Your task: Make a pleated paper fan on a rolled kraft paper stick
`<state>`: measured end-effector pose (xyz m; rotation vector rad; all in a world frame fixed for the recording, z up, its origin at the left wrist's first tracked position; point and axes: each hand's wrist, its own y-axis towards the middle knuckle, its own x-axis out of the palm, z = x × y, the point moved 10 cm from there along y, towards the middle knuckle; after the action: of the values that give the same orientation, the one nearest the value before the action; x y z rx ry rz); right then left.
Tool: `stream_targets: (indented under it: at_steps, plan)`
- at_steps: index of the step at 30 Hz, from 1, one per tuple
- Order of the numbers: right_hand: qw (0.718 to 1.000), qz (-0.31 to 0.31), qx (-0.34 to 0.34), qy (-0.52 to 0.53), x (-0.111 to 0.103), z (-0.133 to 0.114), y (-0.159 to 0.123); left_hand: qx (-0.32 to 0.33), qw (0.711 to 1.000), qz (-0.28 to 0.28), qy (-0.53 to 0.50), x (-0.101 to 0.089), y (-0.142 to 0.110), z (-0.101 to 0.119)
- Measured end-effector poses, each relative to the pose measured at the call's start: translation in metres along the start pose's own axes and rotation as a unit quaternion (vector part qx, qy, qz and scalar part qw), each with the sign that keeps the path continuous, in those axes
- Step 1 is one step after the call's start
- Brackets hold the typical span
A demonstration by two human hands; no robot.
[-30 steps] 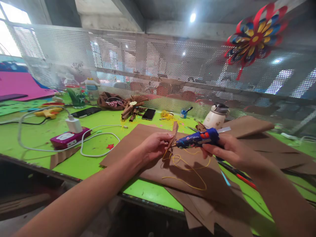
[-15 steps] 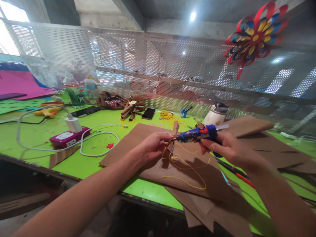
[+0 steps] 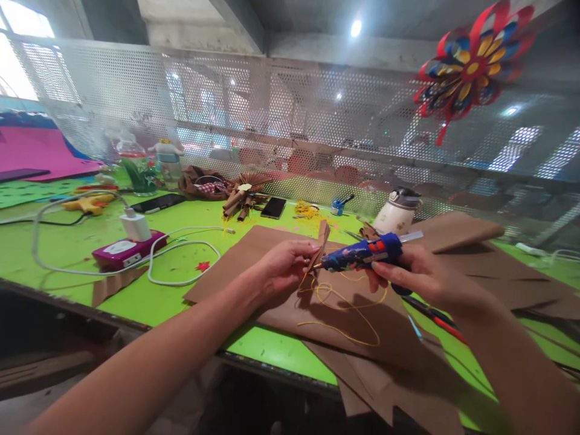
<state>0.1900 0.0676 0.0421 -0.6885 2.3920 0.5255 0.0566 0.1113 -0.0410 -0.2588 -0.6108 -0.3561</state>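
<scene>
My left hand (image 3: 290, 266) pinches a folded strip of brown paper (image 3: 322, 238), held upright above larger brown sheets (image 3: 244, 260). My right hand (image 3: 414, 272) is wrapped around a blue hot glue gun (image 3: 362, 252), with a clear glue stick (image 3: 412, 236) poking out of its back end. The gun's nozzle points left and is at the lower part of the strip, by my left fingertips. Whether the tip touches the paper I cannot tell. A loose yellow cord (image 3: 362, 331) trails from below the strip in loops over the brown sheets.
On the green table, a purple power adapter (image 3: 120, 257) with white cables stands left. Behind are a phone (image 3: 273, 208), rolled brown paper pieces (image 3: 238, 202), a small blue jar (image 3: 337, 207) and a white flask (image 3: 396, 211). Red-handled pliers or scissors (image 3: 446, 325) lie beneath my right forearm.
The glue gun's nozzle has shifted slightly down and left along the paper strip. My left hand keeps its pinch on the strip almost in place.
</scene>
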Motion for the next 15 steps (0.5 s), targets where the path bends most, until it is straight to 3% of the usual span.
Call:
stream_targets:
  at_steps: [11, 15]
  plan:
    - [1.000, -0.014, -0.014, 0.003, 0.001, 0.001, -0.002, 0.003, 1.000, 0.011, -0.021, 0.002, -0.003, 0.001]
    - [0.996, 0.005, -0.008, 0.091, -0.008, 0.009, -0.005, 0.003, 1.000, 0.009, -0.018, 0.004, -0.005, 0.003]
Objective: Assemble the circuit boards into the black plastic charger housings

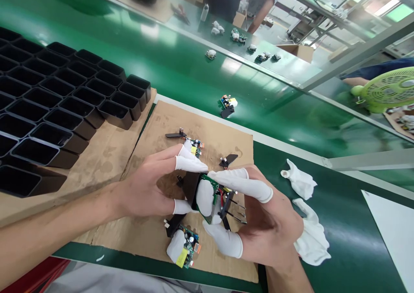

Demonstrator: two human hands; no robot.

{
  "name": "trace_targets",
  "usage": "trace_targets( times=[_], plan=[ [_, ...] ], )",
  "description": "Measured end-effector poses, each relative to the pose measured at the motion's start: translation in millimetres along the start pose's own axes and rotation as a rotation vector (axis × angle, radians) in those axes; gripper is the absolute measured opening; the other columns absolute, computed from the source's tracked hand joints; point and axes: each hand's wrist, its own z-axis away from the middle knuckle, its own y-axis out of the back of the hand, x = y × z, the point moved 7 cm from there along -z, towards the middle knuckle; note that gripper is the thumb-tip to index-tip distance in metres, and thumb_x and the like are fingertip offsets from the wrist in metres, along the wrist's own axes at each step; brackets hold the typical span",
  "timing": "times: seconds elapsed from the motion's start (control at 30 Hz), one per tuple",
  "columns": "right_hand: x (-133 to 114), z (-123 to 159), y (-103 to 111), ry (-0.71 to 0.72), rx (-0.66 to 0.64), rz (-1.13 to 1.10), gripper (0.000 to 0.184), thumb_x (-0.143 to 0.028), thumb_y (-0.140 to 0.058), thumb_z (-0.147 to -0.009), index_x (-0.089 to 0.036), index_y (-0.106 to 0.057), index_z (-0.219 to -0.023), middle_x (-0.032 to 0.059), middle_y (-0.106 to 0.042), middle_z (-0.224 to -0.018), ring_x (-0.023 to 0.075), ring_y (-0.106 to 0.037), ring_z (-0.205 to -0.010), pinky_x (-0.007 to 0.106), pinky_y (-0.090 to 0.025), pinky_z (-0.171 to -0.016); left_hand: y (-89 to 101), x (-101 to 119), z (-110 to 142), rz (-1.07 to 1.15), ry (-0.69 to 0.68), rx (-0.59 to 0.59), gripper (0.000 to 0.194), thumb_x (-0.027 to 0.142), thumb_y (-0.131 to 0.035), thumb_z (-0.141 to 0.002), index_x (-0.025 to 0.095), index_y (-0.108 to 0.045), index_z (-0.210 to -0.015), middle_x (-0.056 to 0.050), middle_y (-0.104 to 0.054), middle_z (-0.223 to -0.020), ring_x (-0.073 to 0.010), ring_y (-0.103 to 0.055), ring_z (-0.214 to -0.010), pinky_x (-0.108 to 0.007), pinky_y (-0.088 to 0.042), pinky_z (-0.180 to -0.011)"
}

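White finger cots cover several fingertips of both hands. My left hand [152, 183] is closed around a black plastic case [190, 188], its open side facing right. Between the fingers and thumb of my right hand [258, 211] is a green circuit board [205, 198] with a large white blob of putty-like material and red wires. The board's left edge meets the case's mouth; how far it sits inside is hidden. Below my hands lies another circuit board [186, 245] with white putty and a yellow component. A further board [196, 148] lies beyond my left fingers, partly covered.
Rows of open black cases [64, 95] stand at the left. Cardboard [226, 138] covers the bench. White putty lumps [313, 237] lie at the right. Across the green conveyor [181, 56] are more boards and a co-worker's arm [263, 13]. A green fan [388, 88] stands far right.
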Motion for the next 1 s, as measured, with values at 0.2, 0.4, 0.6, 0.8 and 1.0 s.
trace_targets(
  times=[0.2, 0.4, 0.6, 0.8, 1.0],
  plan=[
    [-1.2, -0.3, -0.4, 0.003, 0.009, 0.028, 0.088, -0.013, -0.102, -0.077, -0.027, -0.071, -0.158, 0.0127, -0.086, -0.118, 0.0345, -0.079, -0.095, 0.050, -0.061, -0.077, -0.3, -0.3, 0.9, -0.002, 0.013, 0.005, 0.065, 0.019, -0.100, -0.083, 0.030, -0.077, -0.143, -0.012, -0.082, -0.126, -0.0346, -0.081, -0.110, -0.056, -0.072, -0.100],
    [-1.4, 1.2, -0.4, -0.007, -0.001, 0.016, 0.090, -0.012, -0.102, -0.077, -0.026, -0.070, -0.159, 0.0129, -0.085, -0.118, 0.0345, -0.079, -0.096, 0.049, -0.060, -0.078, -1.4, 0.6, 0.6, -0.001, -0.005, 0.009, 0.063, 0.021, -0.100, -0.085, 0.029, -0.076, -0.142, -0.012, -0.081, -0.124, -0.0337, -0.081, -0.109, -0.055, -0.072, -0.099],
    [-2.1, -0.8, -0.2, 0.010, 0.002, 0.013, 0.088, -0.009, -0.101, -0.075, -0.024, -0.071, -0.157, 0.0119, -0.084, -0.117, 0.0330, -0.077, -0.097, 0.048, -0.060, -0.080, -0.8, 1.0, 0.0, 0.000, -0.014, 0.010, 0.063, 0.018, -0.099, -0.084, 0.028, -0.076, -0.143, -0.012, -0.081, -0.123, -0.0310, -0.081, -0.107, -0.051, -0.073, -0.096],
    [-2.0, -3.6, -2.4, 0.002, 0.000, 0.015, 0.084, -0.007, -0.099, -0.076, -0.023, -0.073, -0.153, 0.0107, -0.082, -0.110, 0.0306, -0.075, -0.091, 0.046, -0.058, -0.076, -1.1, 0.2, -0.2, -0.006, -0.011, 0.013, 0.064, 0.022, -0.099, -0.085, 0.031, -0.074, -0.144, -0.011, -0.082, -0.122, -0.0328, -0.081, -0.106, -0.059, -0.072, -0.101],
    [-0.9, -0.2, -1.8, -0.002, 0.015, 0.011, 0.084, -0.007, -0.096, -0.078, -0.025, -0.071, -0.156, 0.0121, -0.083, -0.112, 0.0304, -0.074, -0.089, 0.046, -0.061, -0.073, -2.3, -0.4, 0.4, 0.005, -0.004, 0.022, 0.062, 0.023, -0.099, -0.084, 0.030, -0.075, -0.141, -0.011, -0.081, -0.119, -0.0319, -0.080, -0.103, -0.054, -0.072, -0.094]
  ],
)
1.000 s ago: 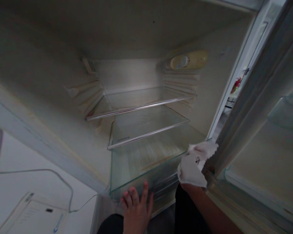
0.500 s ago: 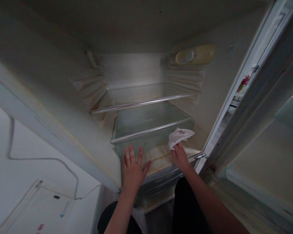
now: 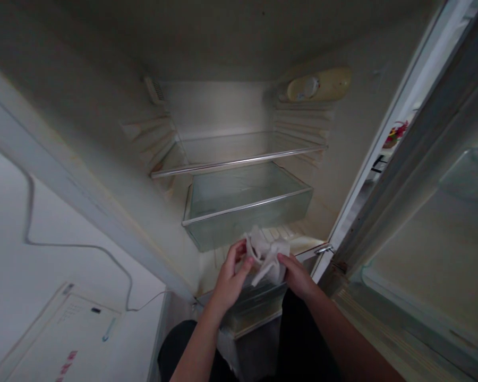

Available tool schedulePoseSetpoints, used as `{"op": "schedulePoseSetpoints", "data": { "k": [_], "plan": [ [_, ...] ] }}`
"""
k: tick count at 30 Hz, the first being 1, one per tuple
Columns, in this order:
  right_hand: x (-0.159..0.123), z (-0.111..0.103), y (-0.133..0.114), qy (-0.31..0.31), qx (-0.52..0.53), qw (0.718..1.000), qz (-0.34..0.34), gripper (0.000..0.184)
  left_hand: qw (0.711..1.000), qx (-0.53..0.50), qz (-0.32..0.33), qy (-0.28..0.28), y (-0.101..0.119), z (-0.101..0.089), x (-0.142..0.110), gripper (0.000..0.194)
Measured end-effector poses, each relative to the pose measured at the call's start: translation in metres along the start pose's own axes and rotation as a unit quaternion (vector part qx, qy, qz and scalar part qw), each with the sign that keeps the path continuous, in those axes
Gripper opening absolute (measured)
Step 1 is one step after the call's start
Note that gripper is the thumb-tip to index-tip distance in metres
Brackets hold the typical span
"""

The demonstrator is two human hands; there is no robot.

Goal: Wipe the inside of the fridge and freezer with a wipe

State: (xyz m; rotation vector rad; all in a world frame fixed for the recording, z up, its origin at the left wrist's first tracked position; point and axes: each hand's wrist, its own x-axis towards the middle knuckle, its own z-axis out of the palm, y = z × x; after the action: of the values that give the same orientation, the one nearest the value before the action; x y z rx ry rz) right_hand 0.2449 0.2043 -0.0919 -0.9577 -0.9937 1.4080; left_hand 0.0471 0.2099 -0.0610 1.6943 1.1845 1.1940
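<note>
A crumpled white cloth [image 3: 266, 256] is held between both hands in front of an open fridge. My left hand [image 3: 231, 278] pinches its left side, and my right hand [image 3: 297, 276] grips its right side. Just behind the cloth is a glass shelf [image 3: 245, 207] pushed into the fridge, with another glass shelf [image 3: 239, 159] above it. Below my hands sits a clear drawer [image 3: 255, 307] at the fridge's bottom.
The fridge door [image 3: 434, 212] stands open on the right with door bins. A yellowed thermostat housing [image 3: 318, 85] sits high on the right inner wall. A white wall with a cable [image 3: 75, 246] and a white appliance [image 3: 71, 329] lie to the left.
The lower glass shelf slid back into the fridge. My left hand left the shelf and joined my right hand on the cloth, which came down in front of the drawer.
</note>
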Motion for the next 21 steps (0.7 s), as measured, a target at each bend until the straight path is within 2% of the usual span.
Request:
{"op": "schedulePoseSetpoints", "data": {
  "k": [4, 8, 12, 17, 21],
  "plan": [
    [-0.019, 0.007, 0.005, -0.046, 0.099, 0.991, 0.072, 0.049, 0.979, -0.169, -0.111, 0.013, -0.008, 0.008, -0.004, 0.058],
    [-0.023, 0.0, 0.004, -0.028, 0.119, 0.99, 0.075, 0.044, 0.966, -0.202, -0.151, 0.05, -0.012, 0.001, -0.007, 0.051],
    [-0.021, -0.002, 0.007, 0.003, 0.101, 0.992, 0.07, 0.04, 0.981, -0.152, -0.097, 0.068, -0.009, -0.008, -0.005, 0.048],
    [-0.014, 0.011, 0.016, 0.108, 0.059, 0.992, -0.016, 0.044, 0.996, -0.019, -0.032, 0.087, -0.007, -0.012, -0.008, 0.038],
    [-0.015, 0.018, 0.029, 0.161, -0.022, 0.984, -0.073, 0.055, 0.996, 0.045, 0.029, 0.065, -0.004, -0.011, -0.016, 0.026]
  ]
}}
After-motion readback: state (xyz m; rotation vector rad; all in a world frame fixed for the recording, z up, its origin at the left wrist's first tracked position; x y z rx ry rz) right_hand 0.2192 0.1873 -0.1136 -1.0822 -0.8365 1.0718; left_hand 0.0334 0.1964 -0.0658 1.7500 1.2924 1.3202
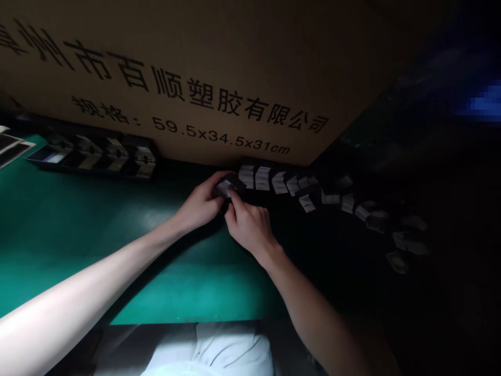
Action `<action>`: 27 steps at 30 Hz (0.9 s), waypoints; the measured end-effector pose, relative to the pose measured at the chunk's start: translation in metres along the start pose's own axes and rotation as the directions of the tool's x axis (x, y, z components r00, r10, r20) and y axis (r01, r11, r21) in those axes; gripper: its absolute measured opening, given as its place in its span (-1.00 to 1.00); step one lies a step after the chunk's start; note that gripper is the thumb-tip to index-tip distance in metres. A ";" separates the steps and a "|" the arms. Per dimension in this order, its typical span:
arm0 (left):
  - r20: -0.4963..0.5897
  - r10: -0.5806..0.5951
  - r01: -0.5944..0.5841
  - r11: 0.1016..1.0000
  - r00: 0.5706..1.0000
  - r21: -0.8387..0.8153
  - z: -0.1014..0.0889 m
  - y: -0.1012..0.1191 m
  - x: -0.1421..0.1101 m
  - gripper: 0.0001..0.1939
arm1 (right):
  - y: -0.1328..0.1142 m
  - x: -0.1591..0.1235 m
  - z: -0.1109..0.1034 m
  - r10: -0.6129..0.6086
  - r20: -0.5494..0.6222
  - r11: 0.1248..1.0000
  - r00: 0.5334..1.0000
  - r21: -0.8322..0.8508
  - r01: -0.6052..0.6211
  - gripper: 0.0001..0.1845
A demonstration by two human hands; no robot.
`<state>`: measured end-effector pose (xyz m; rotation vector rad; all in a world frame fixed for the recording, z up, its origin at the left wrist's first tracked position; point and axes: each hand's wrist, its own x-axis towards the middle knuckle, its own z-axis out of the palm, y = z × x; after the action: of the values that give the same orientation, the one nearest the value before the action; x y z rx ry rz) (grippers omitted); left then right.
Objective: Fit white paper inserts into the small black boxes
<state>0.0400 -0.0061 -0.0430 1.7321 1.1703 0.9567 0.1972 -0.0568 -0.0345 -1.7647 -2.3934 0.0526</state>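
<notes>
Near the foot of the cardboard box, my left hand (202, 201) is closed around a small dark box-shaped piece with a white face (224, 188). My right hand (251, 223) meets it from the other side. Its index finger presses on the white face while the other fingers are curled in. Just beyond my hands, a line of similar small pieces with pale, folded-looking faces (262, 178) begins and runs off to the right. Dim light hides the details of these pieces.
A large cardboard box (219, 47) with printed characters stands along the back of the green tabletop (176, 292). A dark tray (92, 169) with several pale-faced pieces lies at left. Flat pale-edged items (13, 146) sit at the far left edge. The right side is in deep shadow.
</notes>
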 end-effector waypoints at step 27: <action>-0.116 0.015 -0.008 0.998 0.993 0.063 0.008 0.004 -0.002 -0.36 | -0.002 0.000 -0.001 0.045 -0.039 0.998 0.998 0.039 -0.044 -0.46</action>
<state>0.0481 -0.0111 -0.0424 1.7538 1.2787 1.0498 0.1951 -0.0573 -0.0332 -1.7852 -2.3106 0.0672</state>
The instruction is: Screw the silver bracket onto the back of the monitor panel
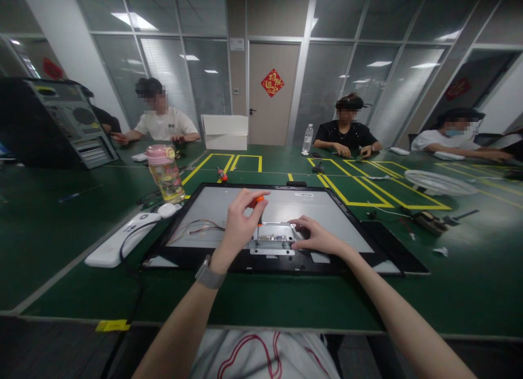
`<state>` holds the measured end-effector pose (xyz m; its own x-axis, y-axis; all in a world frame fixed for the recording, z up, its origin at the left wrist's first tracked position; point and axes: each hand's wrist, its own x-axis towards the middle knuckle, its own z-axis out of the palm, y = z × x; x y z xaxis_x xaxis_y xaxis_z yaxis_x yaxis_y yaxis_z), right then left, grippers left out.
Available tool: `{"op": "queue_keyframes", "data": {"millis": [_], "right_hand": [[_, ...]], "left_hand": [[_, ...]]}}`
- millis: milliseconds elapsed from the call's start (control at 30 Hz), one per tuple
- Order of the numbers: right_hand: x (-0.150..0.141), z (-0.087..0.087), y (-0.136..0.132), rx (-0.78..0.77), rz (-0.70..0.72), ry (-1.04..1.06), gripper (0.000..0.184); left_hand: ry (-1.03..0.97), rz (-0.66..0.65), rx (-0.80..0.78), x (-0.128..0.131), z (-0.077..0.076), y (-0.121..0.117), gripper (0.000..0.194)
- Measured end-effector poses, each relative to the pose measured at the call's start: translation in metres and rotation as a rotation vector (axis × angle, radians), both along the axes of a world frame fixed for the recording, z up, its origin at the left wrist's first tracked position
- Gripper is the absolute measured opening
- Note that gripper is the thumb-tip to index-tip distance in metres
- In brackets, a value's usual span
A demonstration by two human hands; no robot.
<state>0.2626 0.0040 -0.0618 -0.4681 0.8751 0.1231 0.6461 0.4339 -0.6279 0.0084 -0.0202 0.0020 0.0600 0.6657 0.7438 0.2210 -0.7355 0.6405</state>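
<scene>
A monitor panel [278,199] with a black frame lies on the green table in front of me. Near its front edge sits a metal bracket [272,251] with connector ports. My left hand [244,218] is closed around an orange-handled screwdriver [260,200], held upright with its shaft down at the bracket's left side. The tip is too small to make out. My right hand [316,236] rests at the bracket's right end, thumb and fingers curled against its edge. Thin wires [200,225] run across the panel left of the bracket.
A white power strip [122,240] and pink-lidded bottle [164,172] stand left, a computer case [61,123] farther back. At right lie a black flat panel [394,247], a small dark device [427,222] and a white round grille [439,182]. Several people sit across the table.
</scene>
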Motion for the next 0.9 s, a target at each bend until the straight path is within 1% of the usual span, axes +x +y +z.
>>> {"op": "queue_keyframes", "data": {"millis": [67, 100, 133, 167, 267, 333, 500, 533, 667, 700, 833, 900], "right_hand": [[0.000, -0.001, 0.000, 0.000, 0.003, 0.002, 0.065], [0.000, -0.001, 0.001, 0.003, 0.005, 0.001, 0.065], [0.000, -0.001, 0.001, 0.007, 0.008, -0.001, 0.064], [0.001, -0.002, 0.001, 0.011, 0.009, -0.005, 0.064], [0.001, -0.002, 0.002, 0.011, 0.008, -0.014, 0.063], [0.001, -0.002, 0.002, 0.001, 0.007, -0.012, 0.064], [0.001, -0.001, 0.001, -0.016, 0.004, -0.017, 0.065], [0.001, -0.001, 0.001, -0.015, 0.002, -0.015, 0.065], [0.001, -0.001, 0.002, -0.020, 0.003, -0.014, 0.066], [0.001, 0.000, 0.002, -0.023, 0.003, -0.016, 0.066], [0.001, 0.000, 0.001, -0.021, 0.003, -0.012, 0.067], [0.001, 0.000, 0.001, -0.018, 0.004, -0.010, 0.066]], "left_hand": [[-0.050, -0.107, -0.096, 0.000, 0.000, 0.000, 0.024], [-0.078, -0.139, -0.130, -0.001, 0.000, 0.001, 0.027], [-0.100, -0.140, -0.139, -0.001, 0.000, 0.002, 0.028], [-0.114, -0.110, -0.123, -0.001, 0.000, 0.003, 0.027], [-0.103, 0.051, -0.036, -0.002, 0.001, 0.005, 0.015], [-0.103, 0.093, -0.042, -0.003, 0.001, 0.007, 0.013], [-0.198, -0.051, -0.175, -0.004, 0.000, 0.010, 0.024], [-0.206, -0.052, -0.173, -0.004, 0.000, 0.010, 0.024], [-0.180, 0.050, -0.097, -0.004, 0.000, 0.011, 0.012], [-0.177, 0.052, -0.102, -0.005, 0.000, 0.012, 0.012], [-0.244, -0.062, -0.206, -0.007, 0.000, 0.013, 0.026], [-0.260, -0.057, -0.207, -0.008, 0.000, 0.013, 0.028]]}}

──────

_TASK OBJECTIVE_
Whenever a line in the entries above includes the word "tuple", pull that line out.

_RESPONSE TO THE TASK_
- at_steps: index of the step at 30 Hz, from 1, one per tuple
  "timing": "times: seconds elapsed from the motion's start (control at 30 Hz), one per tuple",
k: tick count at 30 Hz, the first being 1, one per tuple
- millis: milliseconds elapsed from the call's start (control at 30 Hz), one per tuple

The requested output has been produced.